Barbosa Moreira ainda comenta a extensão subjetiva dos efeitos dos recursos, a cessação dos efeitos da interposição e os efeitos do julgamento, cuja reprodução será omitida por fidelidade à economia deste ensaio.
Convém, ainda assim, fazermos um último apontamento feito pelo ilustre Barbosa Moreira sobre os efeitos do recurso de apelação fincado no texto vigente do art. 520 do Código de Processo Civil: “[…] Às hipóteses do art. 520 deve acrescentar-se a do art. 1.184 (sentença que decreta a interdição), como ressalta da cláusula ‘produz efeito desde logo, embora sujeita a apelação’, inserta na primeira parte do dispositivo. Mesmo nesses casos, pode o relator no órgão ad quem suspender a eficácia da sentença, se do respectivo cumprimento puder ‘resultar lesão grave e de difícil reparação’ e for relevante a fundamentação do recurso (art. 558, parágrafo único, na redação da Lei nº 9.139, de 30.11.1995)”5.

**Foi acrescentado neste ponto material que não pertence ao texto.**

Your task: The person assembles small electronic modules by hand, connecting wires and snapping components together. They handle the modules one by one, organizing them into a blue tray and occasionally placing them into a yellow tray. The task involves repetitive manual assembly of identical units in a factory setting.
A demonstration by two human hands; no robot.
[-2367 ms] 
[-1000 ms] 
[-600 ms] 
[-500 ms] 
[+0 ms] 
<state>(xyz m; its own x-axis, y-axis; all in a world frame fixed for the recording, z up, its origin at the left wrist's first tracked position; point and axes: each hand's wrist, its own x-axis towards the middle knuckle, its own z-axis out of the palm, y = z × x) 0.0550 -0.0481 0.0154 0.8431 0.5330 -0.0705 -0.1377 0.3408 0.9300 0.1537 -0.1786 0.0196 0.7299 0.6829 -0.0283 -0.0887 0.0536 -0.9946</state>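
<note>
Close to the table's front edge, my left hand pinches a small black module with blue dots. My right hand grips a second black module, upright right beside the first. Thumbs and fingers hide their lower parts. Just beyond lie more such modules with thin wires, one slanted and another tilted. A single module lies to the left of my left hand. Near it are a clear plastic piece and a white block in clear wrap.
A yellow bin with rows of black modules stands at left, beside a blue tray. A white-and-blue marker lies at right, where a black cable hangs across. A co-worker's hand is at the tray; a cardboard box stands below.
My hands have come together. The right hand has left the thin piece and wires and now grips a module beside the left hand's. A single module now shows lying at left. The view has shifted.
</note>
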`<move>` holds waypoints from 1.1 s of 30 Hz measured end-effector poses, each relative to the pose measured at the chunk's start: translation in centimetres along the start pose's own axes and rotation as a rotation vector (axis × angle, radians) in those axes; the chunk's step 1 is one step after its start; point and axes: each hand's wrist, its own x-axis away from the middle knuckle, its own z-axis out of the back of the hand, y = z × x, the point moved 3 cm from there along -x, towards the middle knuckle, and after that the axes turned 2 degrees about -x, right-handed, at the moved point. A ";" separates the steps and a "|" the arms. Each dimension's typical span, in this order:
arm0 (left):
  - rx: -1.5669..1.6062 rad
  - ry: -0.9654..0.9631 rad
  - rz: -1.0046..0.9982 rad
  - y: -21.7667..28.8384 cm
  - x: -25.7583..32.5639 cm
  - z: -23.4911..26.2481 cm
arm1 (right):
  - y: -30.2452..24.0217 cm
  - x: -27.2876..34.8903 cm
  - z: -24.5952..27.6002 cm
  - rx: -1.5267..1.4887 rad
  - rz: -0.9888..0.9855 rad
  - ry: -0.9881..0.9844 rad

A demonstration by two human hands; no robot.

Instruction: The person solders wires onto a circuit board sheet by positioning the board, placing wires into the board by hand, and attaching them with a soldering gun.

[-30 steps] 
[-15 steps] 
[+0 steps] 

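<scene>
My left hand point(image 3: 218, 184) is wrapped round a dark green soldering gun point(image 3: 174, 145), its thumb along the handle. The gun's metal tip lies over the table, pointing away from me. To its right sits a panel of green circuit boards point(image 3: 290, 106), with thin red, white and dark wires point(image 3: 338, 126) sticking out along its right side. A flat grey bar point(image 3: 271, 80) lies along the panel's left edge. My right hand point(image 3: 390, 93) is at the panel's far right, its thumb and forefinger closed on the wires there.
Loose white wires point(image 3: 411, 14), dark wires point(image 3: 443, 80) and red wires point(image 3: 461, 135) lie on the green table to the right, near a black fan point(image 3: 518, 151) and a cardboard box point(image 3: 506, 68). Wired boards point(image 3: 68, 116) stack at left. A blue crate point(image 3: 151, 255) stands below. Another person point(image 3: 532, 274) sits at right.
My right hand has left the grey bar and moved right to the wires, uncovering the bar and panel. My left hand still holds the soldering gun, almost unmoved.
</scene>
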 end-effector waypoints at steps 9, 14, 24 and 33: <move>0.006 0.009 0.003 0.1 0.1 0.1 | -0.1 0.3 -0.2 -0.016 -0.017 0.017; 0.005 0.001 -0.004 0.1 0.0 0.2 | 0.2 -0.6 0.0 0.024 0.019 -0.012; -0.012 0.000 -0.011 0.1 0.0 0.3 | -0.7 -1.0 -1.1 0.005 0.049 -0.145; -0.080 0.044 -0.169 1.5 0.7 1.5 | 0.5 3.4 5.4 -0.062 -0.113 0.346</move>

Relativamente ao Projeto de Lei citado por Maurício Traldi e Ricardo Ferreira Pastore, talvez a redação final do texto – que certamente será aprovado pelo parlamento federal – soasse melhor nos seguintes termos, cuja proposição é nossa, sem prejuízo de eventuais propostas semelhantes por ventura já ventiladas, não raro com mais técnica jurídica ou mesmo de redação:
Art. 520. A apelação será recebida somente no efeito devolutivo, devendo, no entanto, ser recebida excepcionalmente no efeito suspensivo quando o caso concreto assim exigir, aferido, motivadamente, pelo juiz de primeiro grau ao determinar sua subida à superior instância.
Pensamos assim sob o argumento de se dar, efetivamente, maior poder decisório ao juiz de primeiro grau. O obstáculo causado pelo art. 520 é justamente o de engessar a discricionariedade que deve ter o Poder Judiciário no momento em que decide, depois da instrução dos autos, o processo.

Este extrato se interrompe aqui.